While opera's future is still being argued, its past continues to provide a comforting refuge for contemporary composers of the cautious stripe. Nothing in Daniel Catan's "Florencia en el Amazonas," first performed 12 months ago by the Houston Grand Opera and given its West Coast premiere by the L.A. Opera this past weekend, would have shocked opera-goers a century ago --- nothing, that is, except the broad discrepancy between gesture and substance that comes across as a pallid misrepresentation of its hot-blooded operatic ancestry.
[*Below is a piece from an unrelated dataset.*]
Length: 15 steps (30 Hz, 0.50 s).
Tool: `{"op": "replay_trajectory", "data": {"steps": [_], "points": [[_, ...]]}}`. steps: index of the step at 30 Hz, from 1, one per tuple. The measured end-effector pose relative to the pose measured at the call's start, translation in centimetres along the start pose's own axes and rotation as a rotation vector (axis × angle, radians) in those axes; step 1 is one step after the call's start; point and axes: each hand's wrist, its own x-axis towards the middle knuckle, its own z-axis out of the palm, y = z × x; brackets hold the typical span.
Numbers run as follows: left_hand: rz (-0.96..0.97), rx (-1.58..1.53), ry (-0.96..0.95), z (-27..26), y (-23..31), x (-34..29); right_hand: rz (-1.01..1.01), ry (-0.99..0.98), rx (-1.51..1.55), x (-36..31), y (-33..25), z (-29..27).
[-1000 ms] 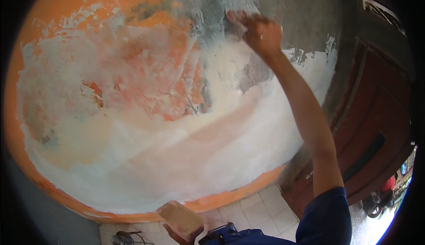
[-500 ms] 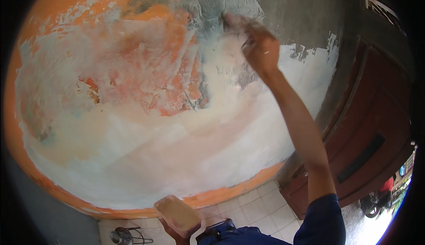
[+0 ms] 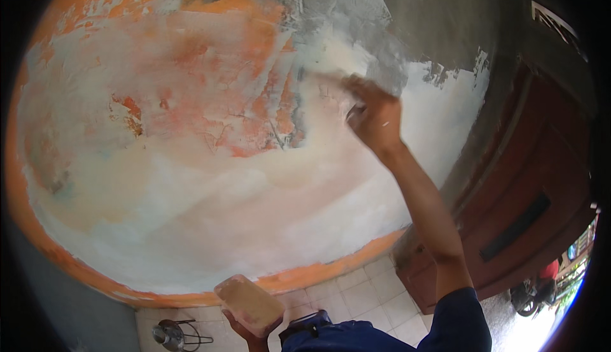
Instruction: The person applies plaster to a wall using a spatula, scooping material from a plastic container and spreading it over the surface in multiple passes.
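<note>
My right hand point(image 3: 377, 113) is raised against the wall, its fingers closed round a thin flat tool that looks like a putty knife point(image 3: 328, 77); motion smears its blade. The blade lies over a pale, freshly coated strip of the wall point(image 3: 254, 206), between a reddish patch and bare grey. Low in front of my body, my left hand point(image 3: 247, 334) grips a rectangular tub point(image 3: 245, 298) from its side and underneath. The tub is tilted, with a smooth beige surface facing up. Part of the left hand is hidden by it.
At the right stands a dark red-brown door point(image 3: 531, 174). A metal stand with a round grey part point(image 3: 168, 334) sits on the tiled floor point(image 3: 356, 285) at lower left. Orange paint point(image 3: 331, 268) edges the pale coating. A motorbike point(image 3: 528, 296) shows beyond the door.
My right hand has swept down the wall with the tool. A pale patch now shows above it where grey was. The left hand still holds the tub, and the view has shifted slightly.
</note>
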Motion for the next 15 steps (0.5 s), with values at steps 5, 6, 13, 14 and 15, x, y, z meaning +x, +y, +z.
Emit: {"op": "replay_trajectory", "data": {"steps": [5, 6, 13, 14, 15], "points": [[0.055, 0.068, 0.057, -1.6, 0.4, -0.7, -0.083, 0.216, -0.061, 6.8, 2.6, 0.5], [0.06, 0.058, 0.096, -2.4, 0.5, -1.0, -0.191, 0.241, -0.071, 7.3, 3.2, 1.3], [0.049, -0.016, 0.1, -3.4, 0.9, -2.3, -0.166, -0.233, -0.166, -4.2, 3.1, 5.9], [0.034, 0.002, 0.1, -3.3, 1.3, -2.1, -0.182, -0.19, -0.169, -5.2, 2.3, 5.6], [0.019, 0.02, 0.099, -3.3, 1.5, -2.1, -0.103, -0.268, -0.14, -5.8, 2.0, 4.7]]}}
Marcela Fuentes-Berain's libretto, billed as "An Homage to Gabriel Garcia Marquez," tells of operatic diva Florencia heading down the Amazon to sing once again in the opera house at Manaos --- which moviegoers will recognize as the same implausible edifice that figures in Werner Herzog's "Fitzcarraldo" --- where she had once loved and lost. On the way, the ship is becalmed then rescued by benign airborne spirits; it reaches its ultimate destination, but cannot land its passengers due to a cholera outbreak.
Meanwhile Florencia herself, traveling in disguise, doles out a clutch of endless-seeming arias about her past loves and current frustrations. “The light gives me wings,” she proclaims, as an evocation — at considerable remove — of the “magic realism” of Garcia Marquez’ masterful story-telling. Her shipmates — a squabbling couple, an amorous couple, an attendant spirit, named Riolobo, whose main task seems to be to ease the story out of its frequent dead ends — fulfill the slice-of-life plot gadgetry familiar all the way from Noah’s ark to “Ship of Fools.”
“Florencia” sailed into the L.A. Music Center under propitious circumstances: the local premiere of a new opera by a Mexican composer; the first Spanish-language opera commissioned by a U.S. opera company (three companies, in fact, Houston, Los Angeles and Seattle); the first new score produced by the L.A. Opera in nearly a decade. It drew a cheering opening-night audience, and served them with a lavish show: Robert Israel’s tricky, multilevel mockup of an Amazon riverboat; Paul Pyant’s iridescent lighting designs; director Francesca Zambello’s imaginative mix of mythic and real in her stagefuls of dancing sprites.
At the bottom line, however, lies the sad news that Catan’s opera is beyond salvation. Spanish in language but Romantic-Italian in musical manner, the work lacks the one element that maintains the life-force in the operas of Puccini and his cohorts: a gift for soaring melody that goes home with the audience at evening’s end. A mostly splendid cast — longtime L.A. Opera stalwarts Rodney Gilfry, Greg Fedderly and Suzanna Guzman, with soprano Sheri Greenwald in her company debut — managed the time-worn phrases of Catan’s music with appropriate skill. Roderick Brydon’s conducting gave off the illusion of propulsion even when the music suggested otherwise.
In a season that has already offered one Puccinian masterpiece (last month’s “La Boheme”) and one inferior Puccini ripoff (the forgettable “Fedora” that opened the season), Catan’s morose epic is, among its other sins, redundant.